Ignis broke a off a tiny piece and popped it into his mouth, but not before shooting Gladio a glare.
“Relax, Iggy. Just give Noct a little time to cool down, think things through. He’ll come around.”
Ignis gave him a doubtful look. He took another bite.
“At least this scone is palatable.”
Gladio flashed him a cheeky smile. “Does that mean you’ll raise my grade professor?”
“I’ll consider it. After all, for an auditing student you do have unusually consistent attendance.”
“Someone’s gotta show up and keep the crown prince in line. Who better than his protector and professional babysitter, the royal shield?”
“Pity you have to sit through my lectures. I imagine it’s dull.”
“Nah. You’re way more interesting than the profs I had during my undergrad.”
‘A lot easier on the eyes, too,’ he thought. His gaze lingered on Ignis’s full, rosy lips before silently flickering away.
“There’s no need for flattery, Gladio. It’s not like I can actually give you credit for the course.”
“Sorry. Guess your little front row fan club is wearing off on me.”
Ignis reddened. He took a hurried sip of coffee, obviously stalling. Gladio grinned, letting himself indulge in the rare sight of a flustered Ignis.
“If the students show enthusiasm,” Ignis began, once he’d finished composing himself, “it is merely due to the engaging nature of the subject.”
“Oh, right. Lucian history makes me blush and squeal, too.”
“Did you come here for the sole purpose of force feeding me scones and distracting me from my work?”
“Why, is it working? Just kidding,” he added quickly at the stern look he received. “Actually, I thought we should touch base on our lovely royal charge’s training schedule over the Solstice. Iris has been bugging me about plans. She wants to invite the entire Amicitia clan over for a get-together.”
“Let me pull up my calendar.” Ignis swiveled in his chair, facing the computer monitor. Gladio contemplated his profile, thrown into sharp relief by the glow of the LED back-light. A million potential lines ran through his head. ‘It should be illegal to be so gorgeous.’ ‘You ever seen an angel up close? Because those cheekbones are high enough to graze the heavens.’
“Got any plans for the Solstice, Iggy?”
“I’m hoping to finish drafting my thesis proposal,” Ignis answered, with a light click of the mouse. “I’d also like to try my hand at a leiden sweet potato casserole. See if I can get Prince Noctis to eat something other than meat for a change.”

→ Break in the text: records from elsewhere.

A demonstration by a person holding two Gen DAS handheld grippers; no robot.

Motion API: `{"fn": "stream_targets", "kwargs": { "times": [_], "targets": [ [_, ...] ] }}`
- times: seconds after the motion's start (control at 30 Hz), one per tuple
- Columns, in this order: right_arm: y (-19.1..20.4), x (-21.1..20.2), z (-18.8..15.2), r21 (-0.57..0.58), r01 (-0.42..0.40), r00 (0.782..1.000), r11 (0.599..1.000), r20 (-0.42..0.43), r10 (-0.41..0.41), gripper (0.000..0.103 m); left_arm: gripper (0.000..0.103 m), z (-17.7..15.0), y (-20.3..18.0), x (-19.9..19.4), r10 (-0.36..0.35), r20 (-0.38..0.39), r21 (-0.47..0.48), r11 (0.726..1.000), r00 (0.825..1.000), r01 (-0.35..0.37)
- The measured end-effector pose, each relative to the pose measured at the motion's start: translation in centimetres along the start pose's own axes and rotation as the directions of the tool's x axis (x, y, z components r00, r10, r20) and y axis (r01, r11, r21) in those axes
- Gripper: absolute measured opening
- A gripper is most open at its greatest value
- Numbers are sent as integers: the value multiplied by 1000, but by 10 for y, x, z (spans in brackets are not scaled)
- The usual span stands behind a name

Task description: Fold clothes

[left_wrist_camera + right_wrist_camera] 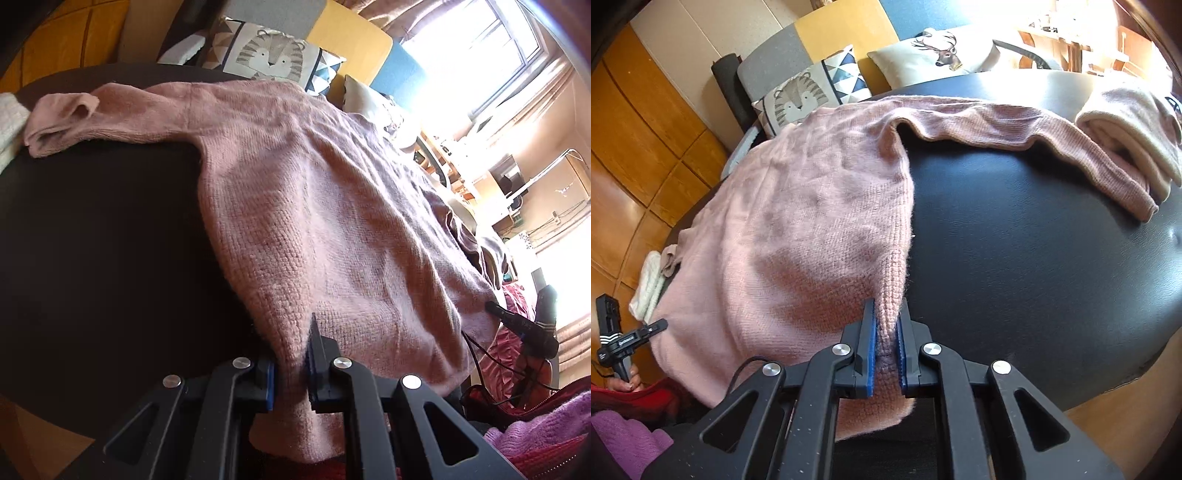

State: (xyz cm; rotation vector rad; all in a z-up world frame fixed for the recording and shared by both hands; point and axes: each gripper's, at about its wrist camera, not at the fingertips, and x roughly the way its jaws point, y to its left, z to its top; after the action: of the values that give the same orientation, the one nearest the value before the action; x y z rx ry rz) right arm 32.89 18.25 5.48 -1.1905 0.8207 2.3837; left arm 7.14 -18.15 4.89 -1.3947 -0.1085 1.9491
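Both grippers pinch the pink sweater's (332, 206) hem: left gripper (290, 363) at one corner, right gripper (886, 354) at the other, above the black table (1034, 240).

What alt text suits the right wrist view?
The right claw is shut on the hem corner of a pink knit sweater spread over a black table. One sleeve stretches toward a folded cream garment.
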Motion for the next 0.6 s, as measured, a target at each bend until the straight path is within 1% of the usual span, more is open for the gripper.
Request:
{"fn": "stream_targets", "kwargs": {
  "times": [0.13, 0.23, 0.43, 0.6],
  "targets": [
    [-6, 7, -2, 38, 2, 999, 999, -45, 0, 6, 11, -7, 9, -9, 4, 4, -9, 1000, 1000, -4],
    [-2, 14, -10, 15, 7, 996, 1000, -89, -6, 6, 11, -12, 14, -12, 8, 8, -26, 1000, 1000, -8],
    [1, 18, -25, 11, -15, 984, 1000, -176, 17, 6, 11, -19, 25, -14, 29, -4, -54, 998, 1000, -29],
    [-3, 17, -23, 14, -21, 974, 1000, -226, 24, 6, 11, -23, 30, -10, 38, -54, -37, 999, 998, -40]
  ]
}}
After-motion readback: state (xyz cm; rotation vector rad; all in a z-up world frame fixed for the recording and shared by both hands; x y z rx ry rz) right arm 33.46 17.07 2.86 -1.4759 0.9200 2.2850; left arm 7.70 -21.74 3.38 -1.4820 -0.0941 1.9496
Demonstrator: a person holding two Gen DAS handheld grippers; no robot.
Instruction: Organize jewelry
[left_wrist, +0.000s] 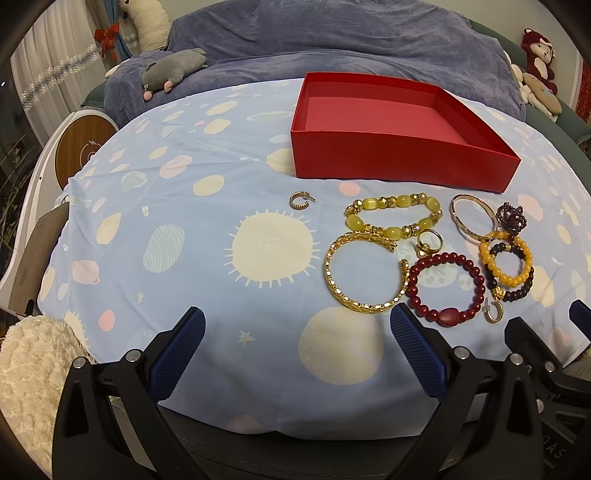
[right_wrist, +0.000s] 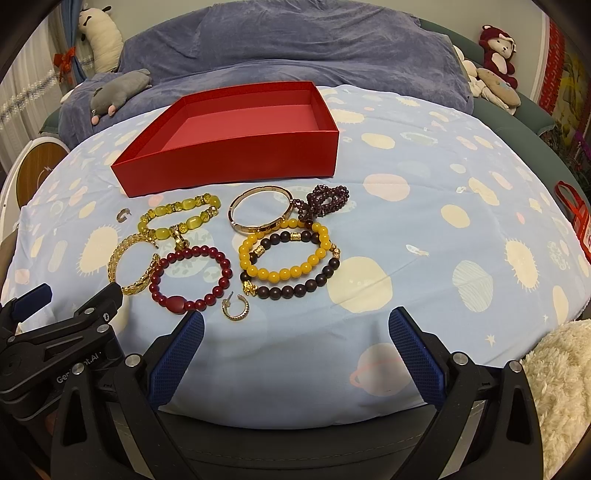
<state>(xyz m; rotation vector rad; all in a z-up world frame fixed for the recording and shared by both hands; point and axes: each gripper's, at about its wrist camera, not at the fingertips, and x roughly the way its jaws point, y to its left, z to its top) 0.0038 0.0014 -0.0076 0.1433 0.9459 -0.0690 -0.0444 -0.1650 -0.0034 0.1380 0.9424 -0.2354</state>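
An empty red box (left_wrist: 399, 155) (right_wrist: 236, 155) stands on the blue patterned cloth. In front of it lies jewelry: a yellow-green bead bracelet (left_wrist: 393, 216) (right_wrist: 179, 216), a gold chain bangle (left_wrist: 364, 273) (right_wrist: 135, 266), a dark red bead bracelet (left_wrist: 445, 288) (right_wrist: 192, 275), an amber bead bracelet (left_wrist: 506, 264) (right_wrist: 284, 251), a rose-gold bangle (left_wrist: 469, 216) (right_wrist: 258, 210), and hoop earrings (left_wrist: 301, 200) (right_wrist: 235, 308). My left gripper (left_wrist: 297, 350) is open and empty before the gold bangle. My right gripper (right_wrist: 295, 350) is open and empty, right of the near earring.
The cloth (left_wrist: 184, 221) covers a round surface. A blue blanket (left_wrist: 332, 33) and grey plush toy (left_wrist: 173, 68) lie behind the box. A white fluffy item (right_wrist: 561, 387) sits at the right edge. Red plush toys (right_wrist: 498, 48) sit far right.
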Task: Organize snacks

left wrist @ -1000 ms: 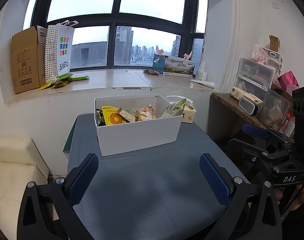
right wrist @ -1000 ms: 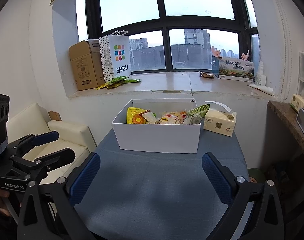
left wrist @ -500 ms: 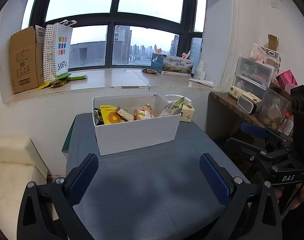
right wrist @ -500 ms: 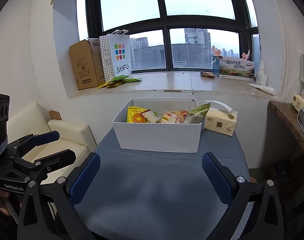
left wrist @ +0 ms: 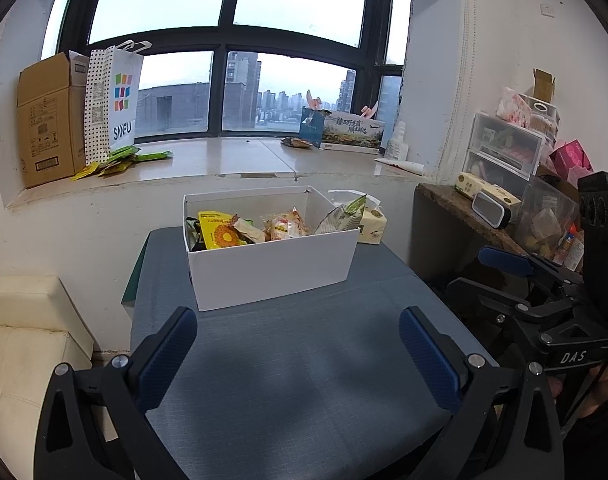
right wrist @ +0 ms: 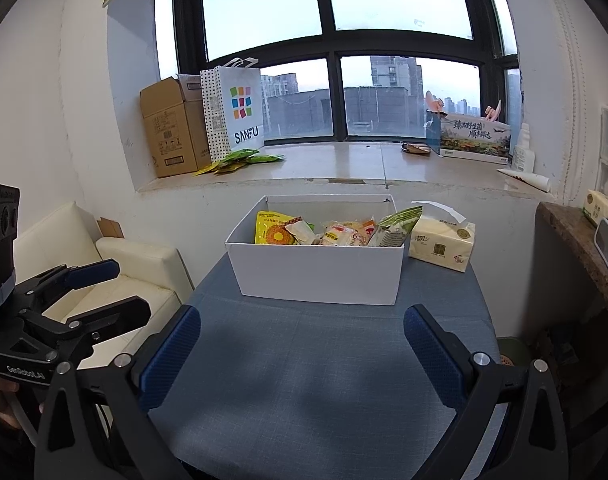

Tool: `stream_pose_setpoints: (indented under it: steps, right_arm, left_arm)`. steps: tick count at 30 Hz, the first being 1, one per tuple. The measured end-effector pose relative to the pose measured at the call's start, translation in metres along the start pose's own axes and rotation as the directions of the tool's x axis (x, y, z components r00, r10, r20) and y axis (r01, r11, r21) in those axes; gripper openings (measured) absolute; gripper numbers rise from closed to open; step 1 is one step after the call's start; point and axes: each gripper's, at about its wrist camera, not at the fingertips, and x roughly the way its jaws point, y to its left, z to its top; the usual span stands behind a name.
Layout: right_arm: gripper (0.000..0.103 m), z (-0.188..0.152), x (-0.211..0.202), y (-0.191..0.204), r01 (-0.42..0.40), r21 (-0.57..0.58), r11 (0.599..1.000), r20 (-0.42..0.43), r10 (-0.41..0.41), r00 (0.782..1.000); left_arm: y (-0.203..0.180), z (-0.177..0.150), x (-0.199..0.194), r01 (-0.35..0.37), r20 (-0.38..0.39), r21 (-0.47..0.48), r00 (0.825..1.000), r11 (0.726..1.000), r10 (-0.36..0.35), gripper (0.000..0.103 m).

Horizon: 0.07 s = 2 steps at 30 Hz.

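Observation:
A white box [left wrist: 272,270] [right wrist: 316,276] stands at the far side of a blue-grey table [left wrist: 304,380] [right wrist: 316,380]. It holds several snack packets: a yellow one [left wrist: 218,234] [right wrist: 273,232], a pale one [left wrist: 284,226] and a green-white one [left wrist: 342,216] [right wrist: 396,226]. My left gripper [left wrist: 298,354] is open and empty above the near table, well short of the box. My right gripper [right wrist: 302,354] is open and empty too. Each gripper shows in the other's view: the right one [left wrist: 544,304], the left one [right wrist: 60,312].
A tissue pack [right wrist: 442,242] lies right of the box. The windowsill [left wrist: 232,160] carries a cardboard carton [left wrist: 46,120], a SANFU bag [left wrist: 114,104], green packets [left wrist: 120,158] and a printed box [left wrist: 344,130]. A cream sofa [right wrist: 104,272] stands left, cluttered shelves [left wrist: 516,184] right.
Both grippers have stayed open and almost still. The left wrist view has shifted slightly, so the box sits a little further left in it.

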Motion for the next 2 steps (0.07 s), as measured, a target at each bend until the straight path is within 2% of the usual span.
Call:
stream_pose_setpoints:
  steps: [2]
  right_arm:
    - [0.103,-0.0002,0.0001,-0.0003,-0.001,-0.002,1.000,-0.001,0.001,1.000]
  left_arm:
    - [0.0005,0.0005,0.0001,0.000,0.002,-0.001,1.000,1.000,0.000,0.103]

Gladio snickered. “Good luck with that last one. By the way, what’s your thesis about again? Food politics - “
“ - with Duscae as a case study for increased multifunctionality in agricultural policy making, yes.” Ignis spared him a brief glance, eyes crinkled with amusement. “I’m impressed you remember.”
‘Course I do,’ Gladio thought dismally. ‘I’ve Moogle searched every article you’ve ever published.’
Fortunately, he was spared the need to reply. One more click of the mouse, and Ignis was tilting the monitor in his direction.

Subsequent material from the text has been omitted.